On the second Monday of each month, he also gets together with other fans of the series to discuss the latest episodes. Some weekends he puts on the uniform of a Starfleet officer and helps staff a convention dedicated to the program "Star Trek."

Turner, commander of a fan club chapter called Shuttle Yama-to, is among thousands of "Star Trek" fans—"Trekkers" as they prefer to be called—who belong to organized chapters around the world. But "Star Trek" is not the only television series that has attracted such unwavering adoration from its fans.

Dozens of TV shows have spawned groups of loyal fans who continue to watch, discuss and collect memorabilia long after the programs leave the airwaves. Organized fan clubs exist for many of these so-called cult shows, including the Gothic soap "Dark Shadows," the campy sci-fi drama "Lost in Space" and the Korean War comedy "M*A*S*H."

"There are a lot of them out there," says Blanche Trinajstick, president of the National Association of Fan Clubs in Pueblo, Colo. "There are fan clubs for 'The Andy Griffith Show' and 'Gilligan's Island' and 'Mr. Ed.' Many of these shows are older ones, and the nostalgia interest is outstanding nowadays. Some of these cults and clubs have been going for a long time, but there are a few starting up around more recent shows."

One recent example is COOP, the "Twin Peaks" fan club. Although that moody series was canceled last season by ABC, fans are happily awaiting the release of "Twin Peaks: Fire Walk With Me" in theaters Friday.

Trinajstick publishes an annual directory of fan clubs, and the current issue includes more than 1,500 clubs, including groups for rock stars and actors as well as television programs.

"Star Trek" has one of the largest fan club networks, but other shows with larger-than-average followings include "The Andy Griffith Show" and "Dr.
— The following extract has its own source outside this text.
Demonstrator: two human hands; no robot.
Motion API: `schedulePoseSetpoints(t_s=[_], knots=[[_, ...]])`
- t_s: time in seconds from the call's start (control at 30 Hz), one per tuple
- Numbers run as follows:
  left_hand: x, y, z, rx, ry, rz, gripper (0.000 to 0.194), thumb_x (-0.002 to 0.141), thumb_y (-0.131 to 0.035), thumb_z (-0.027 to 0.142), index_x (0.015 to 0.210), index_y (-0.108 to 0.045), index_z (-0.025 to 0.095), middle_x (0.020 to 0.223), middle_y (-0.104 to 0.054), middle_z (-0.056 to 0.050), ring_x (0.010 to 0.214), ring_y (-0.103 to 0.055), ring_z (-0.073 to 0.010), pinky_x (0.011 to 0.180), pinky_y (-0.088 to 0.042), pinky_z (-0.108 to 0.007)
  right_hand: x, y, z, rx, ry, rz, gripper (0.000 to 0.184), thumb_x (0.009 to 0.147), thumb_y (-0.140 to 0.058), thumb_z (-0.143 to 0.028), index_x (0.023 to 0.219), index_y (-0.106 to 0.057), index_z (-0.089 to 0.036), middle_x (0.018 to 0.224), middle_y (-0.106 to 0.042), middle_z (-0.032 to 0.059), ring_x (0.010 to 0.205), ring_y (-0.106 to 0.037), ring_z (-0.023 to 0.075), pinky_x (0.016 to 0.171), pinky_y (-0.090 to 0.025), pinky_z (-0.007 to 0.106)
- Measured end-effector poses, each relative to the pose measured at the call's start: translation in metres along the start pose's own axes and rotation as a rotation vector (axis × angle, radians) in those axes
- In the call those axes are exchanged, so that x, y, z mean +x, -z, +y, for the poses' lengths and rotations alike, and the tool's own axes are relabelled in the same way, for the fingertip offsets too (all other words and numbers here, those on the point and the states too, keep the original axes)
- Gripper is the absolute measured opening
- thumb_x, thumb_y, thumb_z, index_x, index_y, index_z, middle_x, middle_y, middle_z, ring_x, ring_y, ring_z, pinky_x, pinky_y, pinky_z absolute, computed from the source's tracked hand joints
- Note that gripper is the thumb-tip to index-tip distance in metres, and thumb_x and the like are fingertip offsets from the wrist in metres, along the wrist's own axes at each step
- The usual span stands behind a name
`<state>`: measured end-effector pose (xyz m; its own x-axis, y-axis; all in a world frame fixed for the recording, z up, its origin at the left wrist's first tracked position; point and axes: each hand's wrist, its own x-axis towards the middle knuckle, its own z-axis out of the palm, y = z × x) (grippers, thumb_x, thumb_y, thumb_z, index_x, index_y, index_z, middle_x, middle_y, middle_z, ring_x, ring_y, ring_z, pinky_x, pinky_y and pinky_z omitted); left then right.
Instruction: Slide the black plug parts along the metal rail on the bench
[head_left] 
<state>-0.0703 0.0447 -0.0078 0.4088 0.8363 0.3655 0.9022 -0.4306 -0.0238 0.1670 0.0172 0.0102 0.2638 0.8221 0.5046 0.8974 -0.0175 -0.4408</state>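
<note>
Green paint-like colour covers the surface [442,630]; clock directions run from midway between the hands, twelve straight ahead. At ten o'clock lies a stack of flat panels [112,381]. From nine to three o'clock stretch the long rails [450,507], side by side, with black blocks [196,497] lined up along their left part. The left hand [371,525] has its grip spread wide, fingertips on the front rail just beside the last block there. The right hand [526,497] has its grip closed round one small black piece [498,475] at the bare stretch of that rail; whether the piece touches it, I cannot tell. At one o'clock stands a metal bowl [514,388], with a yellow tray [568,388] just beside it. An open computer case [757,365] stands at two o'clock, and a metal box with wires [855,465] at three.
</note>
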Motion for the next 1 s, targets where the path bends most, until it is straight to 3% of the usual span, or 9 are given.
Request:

Who."

"In the last year, Mayberry is going crazier than ever with people from all over wanting to join," says Jim Clark, presiding Goober of the Andy Griffith Show Rerun Watchers Club headquartered in Nashville.

The club's members include more than 5,000 dues-paying households and about 700 chapters around the world.

Likewise, "Star Trek" has experienced a recent surge in interest, says Joe Motes, a sci-fi convention promoter.

"It has its ups and downs. In between movies, when there's nothing going on, I've noticed that the attendance at conventions dips a little. But when the movies are about to come out or have come out, the hype is there and attendance goes up. But in the past five years, the popularity of 'Star Trek' has really gone up, and we're getting many more new faces at the convention, mostly young people who have caught on through 'Star Trek: The Next Generation.'"

Many fans of "The Andy Griffith Show" have watched the show since it started, but new fans—young and old—discover the show all the time, Clark says.

The reasons some shows attract cult followings while others simply fade away are too diverse to categorize, says Jeremy Butler, an associate professor of film communications at the University of Alabama.

"It's a strange phenomenon ... that has to do with people's ability to define themselves within a group that exists on the margins of society," Butler says. "Nobody really knows why some things have a cult attached to them and others don't. But I think perhaps one thing is the idea of identifying oneself with a group that is outside the mainstream."

Science fiction shows attract a large percentage of fan clubs, but any show can spawn a cultlike following.

Many die-hard fans keep going back to their favorite shows because they believe the programs represent quality scriptwriting or particularly good entertainment. "Dr. Who" fans, for example, often cite intelligent scripts, solid characterizations and a creative concept as reasons they enjoy the British science fiction/fantasy series.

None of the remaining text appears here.